* [Data block]:

────

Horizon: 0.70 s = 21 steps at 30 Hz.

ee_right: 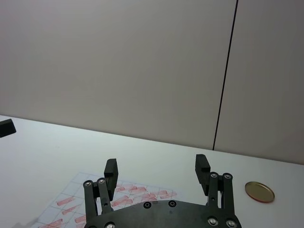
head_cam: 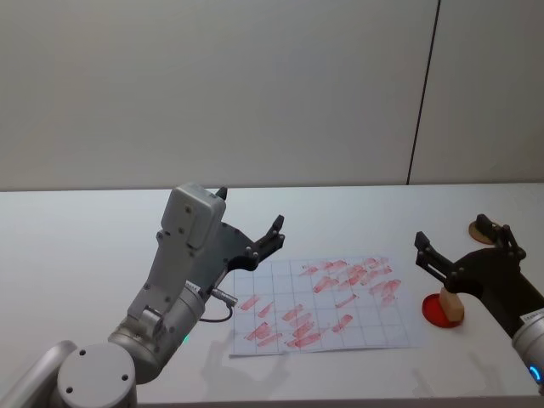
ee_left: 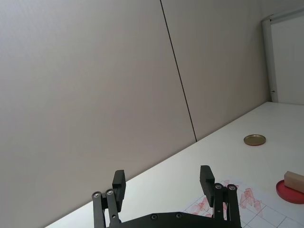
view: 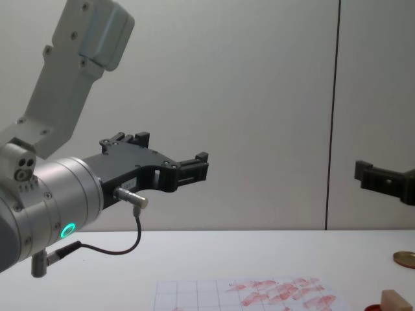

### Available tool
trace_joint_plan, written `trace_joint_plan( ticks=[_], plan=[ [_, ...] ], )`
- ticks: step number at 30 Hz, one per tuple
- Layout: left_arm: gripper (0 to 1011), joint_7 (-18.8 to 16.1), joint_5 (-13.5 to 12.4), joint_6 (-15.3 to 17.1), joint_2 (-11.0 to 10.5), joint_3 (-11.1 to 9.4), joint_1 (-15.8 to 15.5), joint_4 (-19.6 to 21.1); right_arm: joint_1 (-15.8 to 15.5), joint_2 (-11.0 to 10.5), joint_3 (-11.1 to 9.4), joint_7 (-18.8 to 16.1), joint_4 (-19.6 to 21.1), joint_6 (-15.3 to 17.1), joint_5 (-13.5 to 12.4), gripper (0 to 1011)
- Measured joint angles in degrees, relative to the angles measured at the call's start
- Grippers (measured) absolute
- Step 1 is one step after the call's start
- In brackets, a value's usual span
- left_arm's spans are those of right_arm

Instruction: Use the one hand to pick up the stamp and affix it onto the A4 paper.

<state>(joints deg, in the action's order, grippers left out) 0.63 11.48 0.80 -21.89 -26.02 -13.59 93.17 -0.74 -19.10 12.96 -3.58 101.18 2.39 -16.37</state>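
Observation:
The stamp, a small tan wooden block, stands on a flat red disc just right of the A4 paper. The paper is a gridded white sheet covered with red prints. My right gripper hovers open above and slightly behind the stamp, holding nothing; the chest view shows it well above the table. In the right wrist view its fingers are spread over the paper. My left gripper is raised open over the paper's left edge, empty. From the left wrist I see the stamp far off.
A gold round disc lies behind the right gripper near the table's far right, also seen as the gold disc. The white table runs wide to the left and front. A plain wall stands behind.

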Motion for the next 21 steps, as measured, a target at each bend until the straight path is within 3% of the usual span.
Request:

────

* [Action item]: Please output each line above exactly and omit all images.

* [Result for this exercise]:
Horizon: 0.70 s = 21 steps at 30 Hz.

ee_right: 
head_cam: 
ee_left: 
view: 

### Available tool
trace_joint_plan, written `trace_joint_plan( ticks=[_], plan=[ [_, ...] ], )`
- ticks: step number at 30 Hz, one per tuple
- Layout: left_arm: gripper (0 to 1011), joint_7 (-18.8 to 16.1), joint_5 (-13.5 to 12.4), joint_6 (-15.3 to 17.1), joint_2 (-11.0 to 10.5), joint_3 (-11.1 to 9.4), joint_1 (-15.8 to 15.5), joint_4 (-19.6 to 21.1); right_arm: joint_1 (-15.8 to 15.5), joint_2 (-11.0 to 10.5), joint_3 (-11.1 to 9.4), joint_7 (-18.8 to 16.1), joint_4 (-19.6 to 21.1), joint_6 (-15.3 to 17.1), joint_5 (-13.5 to 12.4), gripper (0 to 1011)
- Measured joint angles in degrees, relative to the angles measured at the call's start
- Grippers (measured) absolute
- Step 1 is one step after the call's start
- In brackets, a value's usual span
- left_arm's spans are those of right_arm

Instruction: Use the one hand to pick up the stamp and affix it onto the A4 paper.

<state>(joints deg, in the action's order, grippers left out) 0.63 11.48 0.80 -21.89 -26.02 -13.59 93.17 -0.74 -19.10 12.96 -3.58 101.18 2.39 -16.37</state>
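Observation:
The stamp, a small tan wooden block, stands on a flat red disc just right of the A4 paper. The paper is a gridded white sheet covered with red prints. My right gripper hovers open above and slightly behind the stamp, holding nothing; the chest view shows it well above the table. In the right wrist view its fingers are spread over the paper. My left gripper is raised open over the paper's left edge, empty. From the left wrist I see the stamp far off.
A gold round disc lies behind the right gripper near the table's far right, also seen as the gold disc. The white table runs wide to the left and front. A plain wall stands behind.
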
Motion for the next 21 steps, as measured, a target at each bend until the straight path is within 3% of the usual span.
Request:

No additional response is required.